Preventing the attack with VMware NSX
NSX can be used to implement micro-segmentation to compartmentalize the data center, containing the lateral spread of ransomware attacks such as WannaCry and achieving a zero trust network security model.
The following are recommendations in order of priority, to create a micro-segmented environment that can interrupt the WannaCry attack lifecycle.
- Monitor traffic on port 445 with the NSX distributed firewall. This would provide visibility into SMB traffic, that may include attack traffic or attempts. Once endpoint infection is determined, Allow or Block, logs from NSX can be correlated or analyzed in SIEM, log analyzer or network behavior analyzer.
- Enable environmental re-direction rules in NSX so that any traffic destined for critical systems is steered to an NSX-integrated IPS solutions to detect network indicators of this attack. Even if the perimeter did not detect the malware, east-west traffic within the environment can be analyzed to detect the attack indicators.
- Create an NSX Security Group for all VMs running the Windows Operating System, to identify potentially vulnerable machines. This is really simple to do in NSX as you can group VMs based on attributes like operating system, regardless of their IP address.
- Enable Endpoint Monitoring (NSX 6.3+ feature) on VMs that are part of the Windows operating system to detect mssecsvc2.0. If detected, verify and check what VMs it has started communicating with on port 445.
- Create a distributed firewall rule to immediately block/monitor all traffic with a destination port of 445 on the /24 subnet of any VMs that is found on that list.
- Use Endpoint Monitoring to detect if mssecssvc2.0 is running on systems that are not patched so that NSX can detect if a new attack starts.
Additional precautions include blocking RDP communication between systems and blocking all desktop-to-desktop communications in VDI environments. With NSX, this level of enforcement can be achieved with a single rule.

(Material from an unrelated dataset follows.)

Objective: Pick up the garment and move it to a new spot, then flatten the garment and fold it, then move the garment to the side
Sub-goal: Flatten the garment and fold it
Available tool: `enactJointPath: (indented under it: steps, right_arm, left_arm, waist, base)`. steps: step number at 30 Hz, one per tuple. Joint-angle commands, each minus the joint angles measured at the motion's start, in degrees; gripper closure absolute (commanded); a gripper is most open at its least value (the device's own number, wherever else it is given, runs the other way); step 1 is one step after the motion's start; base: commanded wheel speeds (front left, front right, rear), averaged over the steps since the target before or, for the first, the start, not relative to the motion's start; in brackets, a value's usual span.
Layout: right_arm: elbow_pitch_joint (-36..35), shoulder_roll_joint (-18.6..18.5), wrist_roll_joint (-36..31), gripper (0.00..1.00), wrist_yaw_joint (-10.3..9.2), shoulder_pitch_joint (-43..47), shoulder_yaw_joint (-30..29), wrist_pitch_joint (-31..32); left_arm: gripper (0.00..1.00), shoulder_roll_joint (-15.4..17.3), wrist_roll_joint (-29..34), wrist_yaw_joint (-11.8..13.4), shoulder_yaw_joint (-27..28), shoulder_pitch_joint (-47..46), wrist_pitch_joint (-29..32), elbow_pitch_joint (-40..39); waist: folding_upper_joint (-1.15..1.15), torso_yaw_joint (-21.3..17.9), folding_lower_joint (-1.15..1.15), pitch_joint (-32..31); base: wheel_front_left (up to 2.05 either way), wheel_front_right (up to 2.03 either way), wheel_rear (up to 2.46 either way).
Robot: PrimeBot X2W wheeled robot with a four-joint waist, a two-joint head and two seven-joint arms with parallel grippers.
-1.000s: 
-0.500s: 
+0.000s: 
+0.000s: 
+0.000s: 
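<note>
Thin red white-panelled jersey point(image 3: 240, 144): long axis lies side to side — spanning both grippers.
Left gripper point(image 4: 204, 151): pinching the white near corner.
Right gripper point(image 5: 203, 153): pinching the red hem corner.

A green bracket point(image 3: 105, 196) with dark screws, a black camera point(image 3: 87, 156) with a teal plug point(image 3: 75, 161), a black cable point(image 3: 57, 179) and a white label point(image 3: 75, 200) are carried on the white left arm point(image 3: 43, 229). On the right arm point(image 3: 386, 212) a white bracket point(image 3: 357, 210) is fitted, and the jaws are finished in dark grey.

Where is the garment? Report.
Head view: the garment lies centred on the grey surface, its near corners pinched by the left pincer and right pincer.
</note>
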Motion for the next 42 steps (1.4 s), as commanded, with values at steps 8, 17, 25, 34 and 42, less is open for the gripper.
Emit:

Architecting a secure datacenter using NSX Micro-segmentation
With NSX micro-segmentation, organizations can enable a least privilege, zero trust model in their environment. For environments utilizing NSX, the distributed firewall applies security controls to every vNIC of every VM. This controls communications between all VMs in the environment (even if they are on the same subnet), unlike the traditional firewall model in which flows within a subnet are typically not restricted, allowing malware to spread laterally with ease. With a zero trust architecture enabled by NSX, any non-approved flow will be discarded by default, regardless of what services have been enabled the VM, and ransomware like WannaCry will not be able to propagate – immediately blunting the amount of damage to data center operations and hence the organization.